At the end of a wholly unproductive self-allocated 10-6 workday (which will now have to be extended, as I have been in one of those stupors where I’ve no energy to do anything but I’m not sleepy enough to nap… yes I tried!), during which I was meant to tackle a myriad of applications and preparations that should really have been done earlier, I procrastinate further by sorting out phone photos and find this little gem from Tuesday’s Thought of the Day at Stockwell station.

Some time ago, Steffy said something to me that’s been lingering in my mind for the past week: that if something is mine, I don’t have to try so hard to hold on to it. Perhaps the allure of the past lies in the 20/20 vision of hindsight, the fact that I know I had all that, and I want to go back to being sure, to being certain. And now I don’t know what I have – but then, I know that back then, I didn’t know what I had either.
I’ve been wondering (time-wastingly, as usual) if the process of making friends gets so exponentially harder as one gets older so as to disadvantage all the new people one meets (this disadvantage is two-way, so fair’s fair), as far as forming genuine, lasting, rock-solid friendships go. My old girlfriends are always going to be golden in my book simply because we’ve spent half our lives together and nobody I get to know now is going to be able to compete with that, not because they’re any less delightful or likeable (I’ve often felt a clicky-feeling with people that’s made me think we could’ve been really, really good friends had we met under different circumstances).
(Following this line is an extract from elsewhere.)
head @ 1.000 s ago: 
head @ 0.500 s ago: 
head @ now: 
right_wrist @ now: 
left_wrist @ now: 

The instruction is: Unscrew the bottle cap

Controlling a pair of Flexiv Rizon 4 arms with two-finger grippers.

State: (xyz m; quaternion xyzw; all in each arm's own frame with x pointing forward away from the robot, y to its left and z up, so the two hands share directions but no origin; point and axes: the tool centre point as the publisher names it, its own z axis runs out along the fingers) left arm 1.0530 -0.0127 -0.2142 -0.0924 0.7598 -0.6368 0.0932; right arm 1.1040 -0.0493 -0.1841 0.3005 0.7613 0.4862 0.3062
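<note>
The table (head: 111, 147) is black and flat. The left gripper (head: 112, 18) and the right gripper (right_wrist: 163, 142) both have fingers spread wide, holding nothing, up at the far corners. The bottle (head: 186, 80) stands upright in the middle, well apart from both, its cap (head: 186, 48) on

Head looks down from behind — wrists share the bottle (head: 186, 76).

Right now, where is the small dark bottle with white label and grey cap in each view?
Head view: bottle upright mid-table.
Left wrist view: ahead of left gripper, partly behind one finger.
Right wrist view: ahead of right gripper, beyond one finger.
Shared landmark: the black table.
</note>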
Let’s say the BBC is right and that there is a limit to how many truly close friends one person can have. The average circle of friends, according to the article, consists of an inner circle of 5 core people plus additional layer of 10 to form a central group, some of whom may be family members. The numbers apply pretty much accurately to me so I’m egotistically assuming that most people are about the same. Obviously, by the time you leave secondary and pre-university schooling, these 15 spots will probably be all filled up! Where does that leave the new people you meet for the rest of your life, which presumably will be several times the length of your early school years? Are they all destined to be stuck in the intermediate-outer circles even if you could have been legendary BFFs had you met earlier in your lives?
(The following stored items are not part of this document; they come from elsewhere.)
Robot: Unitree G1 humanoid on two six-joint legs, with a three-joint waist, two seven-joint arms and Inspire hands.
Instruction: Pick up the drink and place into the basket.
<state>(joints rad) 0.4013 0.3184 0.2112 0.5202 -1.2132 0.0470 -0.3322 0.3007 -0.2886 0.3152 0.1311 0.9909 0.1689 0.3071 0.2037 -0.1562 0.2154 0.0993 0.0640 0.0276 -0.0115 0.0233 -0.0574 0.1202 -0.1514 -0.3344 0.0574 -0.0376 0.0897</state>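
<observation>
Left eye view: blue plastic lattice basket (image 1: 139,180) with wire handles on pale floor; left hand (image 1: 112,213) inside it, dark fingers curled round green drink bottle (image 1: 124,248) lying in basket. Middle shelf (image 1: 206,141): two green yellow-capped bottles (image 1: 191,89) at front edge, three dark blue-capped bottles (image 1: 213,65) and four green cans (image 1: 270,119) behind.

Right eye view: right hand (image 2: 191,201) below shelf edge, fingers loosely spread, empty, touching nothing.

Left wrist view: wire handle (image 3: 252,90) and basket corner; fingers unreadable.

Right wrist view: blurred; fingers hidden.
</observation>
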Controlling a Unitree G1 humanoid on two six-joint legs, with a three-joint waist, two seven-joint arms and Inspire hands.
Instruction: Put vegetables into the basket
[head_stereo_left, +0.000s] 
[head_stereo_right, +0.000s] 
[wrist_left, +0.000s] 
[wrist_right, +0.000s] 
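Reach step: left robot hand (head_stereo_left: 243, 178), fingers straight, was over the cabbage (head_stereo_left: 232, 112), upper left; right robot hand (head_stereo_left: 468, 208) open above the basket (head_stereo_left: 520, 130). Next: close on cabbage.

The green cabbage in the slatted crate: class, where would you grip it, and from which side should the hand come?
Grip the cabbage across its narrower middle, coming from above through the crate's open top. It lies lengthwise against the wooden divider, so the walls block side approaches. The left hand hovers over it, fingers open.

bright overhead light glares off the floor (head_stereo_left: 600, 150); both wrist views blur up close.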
It sounds ridiculous to immediately condemn all future attempts at friendship as doomed right out of the door – and I have made some amazing friends and met some fantastic people in York and London who’ve become really important to me. Maybe in 10 years’ time, when I’ve had a decade to spend with new(er) friends, that feeling of mutual understanding and camaraderie will have grown to a comparable extent to that which I currently enjoy with old friends. A part of me thinks I’m probably overthinking all this and friendship is really not that complicated, you either get along with people or you don’t (and yeah I can see the straightforward appeal of that line of thought). Another part of me, though, feels like it really does get harder and harder now to form the kind of friendships so easily forged in childhood. I want to, I really do. But just as I bring the baggage of innumerable memories and experiences to every new acquaintance I make, so too does the other person, and I feel it; that uphill climb to scale those years, to really connect and get to know them inside out, starting right from the bottom of the mountain where old friends have had the headstart well before me.
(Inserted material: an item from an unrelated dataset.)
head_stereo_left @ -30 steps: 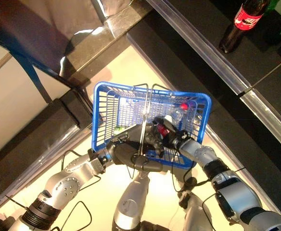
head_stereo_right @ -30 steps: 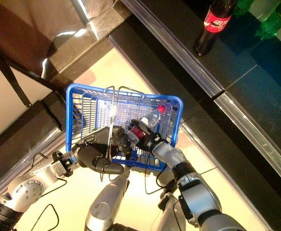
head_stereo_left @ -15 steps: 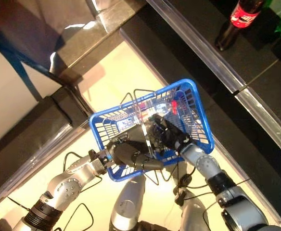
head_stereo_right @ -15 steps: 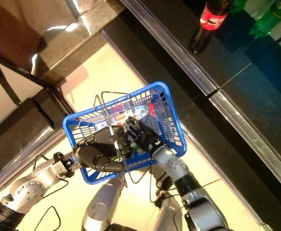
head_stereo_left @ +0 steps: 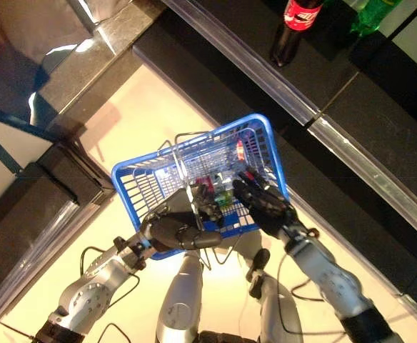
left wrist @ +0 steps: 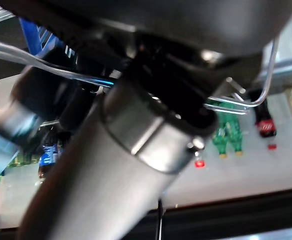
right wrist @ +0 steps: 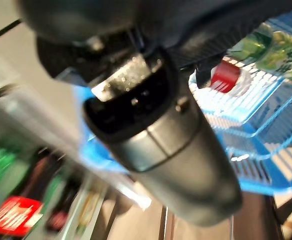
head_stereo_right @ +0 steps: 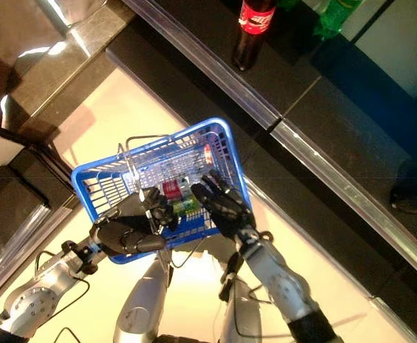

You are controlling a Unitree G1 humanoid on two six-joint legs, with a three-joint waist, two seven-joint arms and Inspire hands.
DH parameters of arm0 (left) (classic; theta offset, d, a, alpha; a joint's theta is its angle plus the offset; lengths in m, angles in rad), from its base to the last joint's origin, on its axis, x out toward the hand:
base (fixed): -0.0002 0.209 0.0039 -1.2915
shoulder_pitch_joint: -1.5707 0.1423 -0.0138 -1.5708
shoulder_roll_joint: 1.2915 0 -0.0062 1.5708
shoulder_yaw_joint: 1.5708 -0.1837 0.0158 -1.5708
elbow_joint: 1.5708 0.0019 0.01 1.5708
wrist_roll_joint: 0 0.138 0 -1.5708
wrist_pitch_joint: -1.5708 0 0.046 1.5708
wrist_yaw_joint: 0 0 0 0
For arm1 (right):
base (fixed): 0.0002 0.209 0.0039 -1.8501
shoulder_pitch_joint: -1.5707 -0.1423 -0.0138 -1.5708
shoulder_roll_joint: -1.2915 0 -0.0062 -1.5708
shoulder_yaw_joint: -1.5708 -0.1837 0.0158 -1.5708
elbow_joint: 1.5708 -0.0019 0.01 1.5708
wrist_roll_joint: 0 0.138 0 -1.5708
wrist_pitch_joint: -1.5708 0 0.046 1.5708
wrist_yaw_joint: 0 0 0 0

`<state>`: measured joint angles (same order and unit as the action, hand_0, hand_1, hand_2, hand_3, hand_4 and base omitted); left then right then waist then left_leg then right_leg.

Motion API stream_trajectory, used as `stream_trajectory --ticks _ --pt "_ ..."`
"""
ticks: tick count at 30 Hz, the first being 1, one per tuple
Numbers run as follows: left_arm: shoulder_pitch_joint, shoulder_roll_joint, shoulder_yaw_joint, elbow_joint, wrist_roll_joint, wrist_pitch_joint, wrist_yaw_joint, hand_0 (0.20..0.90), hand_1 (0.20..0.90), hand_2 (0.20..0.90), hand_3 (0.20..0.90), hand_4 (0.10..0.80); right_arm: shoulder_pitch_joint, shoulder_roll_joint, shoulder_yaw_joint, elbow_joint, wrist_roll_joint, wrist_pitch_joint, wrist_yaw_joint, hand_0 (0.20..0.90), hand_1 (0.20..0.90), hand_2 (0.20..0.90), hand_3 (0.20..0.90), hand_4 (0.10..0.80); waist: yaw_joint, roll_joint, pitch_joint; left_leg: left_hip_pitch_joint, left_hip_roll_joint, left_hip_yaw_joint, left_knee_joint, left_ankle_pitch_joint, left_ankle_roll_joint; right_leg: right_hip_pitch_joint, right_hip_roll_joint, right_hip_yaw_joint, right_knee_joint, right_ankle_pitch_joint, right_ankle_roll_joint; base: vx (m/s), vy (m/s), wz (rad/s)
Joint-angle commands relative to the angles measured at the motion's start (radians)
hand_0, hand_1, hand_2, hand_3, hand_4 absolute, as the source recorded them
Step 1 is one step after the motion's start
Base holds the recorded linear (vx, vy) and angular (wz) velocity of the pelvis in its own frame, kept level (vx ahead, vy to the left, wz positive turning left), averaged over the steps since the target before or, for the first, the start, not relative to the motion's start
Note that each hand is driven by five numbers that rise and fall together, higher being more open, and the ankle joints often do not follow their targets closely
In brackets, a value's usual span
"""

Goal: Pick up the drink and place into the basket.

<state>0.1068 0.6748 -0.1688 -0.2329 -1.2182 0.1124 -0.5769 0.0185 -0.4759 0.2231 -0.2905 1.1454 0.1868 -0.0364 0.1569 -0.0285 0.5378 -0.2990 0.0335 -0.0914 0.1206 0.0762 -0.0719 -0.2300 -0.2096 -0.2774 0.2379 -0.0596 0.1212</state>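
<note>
Drink bottle [head_stereo_right: 171, 189] lying inside the blue basket [head_stereo_left: 264, 153].
Left hand [head_stereo_left: 176, 227] grips the wire handle [head_stereo_left: 192, 193]; right hand [head_stereo_left: 265, 204], fingers spread, holds nothing.

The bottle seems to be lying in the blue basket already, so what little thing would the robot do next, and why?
Probably draw the right hand up and back, clear of the basket. Its fingers look spread and hold nothing, while the clear bottle lies inside on the basket floor. The left hand is curled round the wire handle, carrying the basket, so only the right hand needs to move.
</note>
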Motion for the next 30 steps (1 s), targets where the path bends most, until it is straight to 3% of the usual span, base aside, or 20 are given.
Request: stream_trajectory --ticks 1,8,16,17,20,21,23,26,30 --pt "-0.116 -0.068 0.105 -0.321 -0.195 -0.246 -0.234 0.3 0.3 0.3 0.2 0.1 -0.027 -0.045 -0.045 -0.142 -0.039 -0.069 0.16 0.9 0.9 0.9 0.9 0.8 -0.03 0.001 -0.089 0.038 -0.029 0.047 0.0 0.001 0.082 0.04 0.052 0.021 -0.072 0.1 -0.056 -0.013 0.005 -0.14" --pt "-0.052 -0.085 0.154 -0.258 -0.255 -0.241 -0.176 0.3 0.3 0.3 0.2 0.1 0.025 -0.08 -0.129 -0.252 -0.091 -0.151 0.279 0.9 0.9 0.9 0.9 0.8 -0.07 -0.008 -0.149 0.094 -0.011 0.075 -0.035 -0.001 0.077 0.077 0.063 0.057 -0.105 0.1 -0.056 0.011 0.004 -0.19" --pt "-0.007 -0.13 0.156 -0.171 -0.178 -0.257 -0.07 0.3 0.3 0.3 0.2 0.1 0.054 -0.07 -0.16 -0.253 -0.135 -0.184 0.329 0.9 0.9 0.9 0.9 0.8 -0.095 -0.015 -0.224 0.154 -0.001 0.1 -0.074 -0.004 0.074 0.119 0.068 0.092 -0.143 0.106 -0.051 0.034 0.012 -0.13" --pt "0.044 -0.206 0.158 -0.044 -0.124 -0.275 0.001 0.3 0.3 0.3 0.2 0.1 0.105 -0.044 -0.184 -0.17 -0.216 -0.179 0.323 0.9 0.9 0.9 0.9 0.8 -0.114 -0.022 -0.294 0.206 0.005 0.119 -0.11 -0.008 0.07 0.151 0.068 0.118 -0.179 0.118 -0.043 0.094 0.038 -0.13" --pt "0.074 -0.241 0.168 0.013 -0.078 -0.294 0.032 0.3 0.3 0.3 0.2 0.1 0.139 -0.036 -0.203 -0.121 -0.241 -0.173 0.306 0.9 0.9 0.9 0.9 0.8 -0.122 -0.026 -0.32 0.225 0.009 0.129 -0.125 -0.008 0.067 0.162 0.066 0.126 -0.195 0.125 -0.039 0.052 0.025 -0.4" --pt "0.136 -0.301 0.188 0.116 -0.034 -0.312 0.041 0.3 0.3 0.3 0.2 0.1 0.231 -0.006 -0.244 -0.01 -0.283 -0.159 0.357 0.9 0.9 0.9 0.9 0.8 -0.14 -0.032 -0.376 0.259 0.017 0.153 -0.158 -0.003 0.062 0.182 0.067 0.143 -0.23 0.142 -0.03 0.059 0.028 -0.42" --pt "0.162 -0.334 0.21 0.215 -0.031 -0.319 0.046 0.3 0.3 0.3 0.2 0.1 0.272 0.032 -0.257 0.098 -0.319 -0.151 0.398 0.9 0.9 0.9 0.9 0.8 -0.153 -0.036 -0.407 0.284 0.02 0.173 -0.178 -0.004 0.059 0.2 0.064 0.156 -0.257 0.155 -0.025 0.06 0.028 -0.57" --pt "0.166 -0.376 0.239 0.382 0.023 -0.341 0.078 0.3 0.3 0.3 0.2 0.1 0.29 0.104 -0.235 0.288 -0.384 -0.131 0.396 0.9 0.9 0.9 0.9 0.8 -0.169 -0.039 -0.442 0.315 0.022 0.199 -0.193 -0.012 0.055 0.224 0.057 0.167 -0.288 0.171 -0.019 0.029 0.023 -0.4" --pt "0.123 -0.433 0.28 0.675 0.075 -0.347 0.166 0.3 0.3 0.3 0.2 0.1 0.274 0.2 -0.211 0.612 -0.511 -0.105 0.275 0.9 0.9 0.9 0.9 0.8 -0.2 -0.033 -0.484 0.356 0.024 0.241 -0.204 -0.033 0.054 0.247 0.046 0.187 -0.315 0.189 -0.012 -0.001 0.056 -0.34"
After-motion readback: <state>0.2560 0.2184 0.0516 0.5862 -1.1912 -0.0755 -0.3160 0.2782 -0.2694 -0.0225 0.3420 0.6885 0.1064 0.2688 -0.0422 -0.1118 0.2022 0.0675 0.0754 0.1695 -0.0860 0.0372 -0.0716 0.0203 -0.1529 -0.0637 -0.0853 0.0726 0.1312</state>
Anyway, well… I don’t really think I have a neat, stunning conclusion or an answer (how humanities-like, right?) to end this meandering chain of thought. Just a lot of questions. And the constant reminder to myself that maybe some of what I want is mine already, just as it was back in school. Maybe I don’t have to try so hard to hang on to fledgling friendships formed here. Maybe I should just relax. These things just happen naturally most of the time, don’t they?
I guess it’s not really cos we spent x years of our lives together rather than cos we spent a great deal of time in those schoolyears together that forges the friendship? but there’s still maintaining the friendship after all.. I definitely consider some of the yorkies as my core group of friends, though I actually feel like everyone is in the outer layer and there’s definitely less than 5 in the inner circle..
and I guess it’s harder to make new friends now cos you somehow feel like you do have enough friends and in a very utilitarian way, it may seem like a huge huge effort to make for the new friends since you don’t technically “need” more.. plus not like you have to spend half the day together with each other anymore.. I don’t know if I make sense.. it’s too early in the morning..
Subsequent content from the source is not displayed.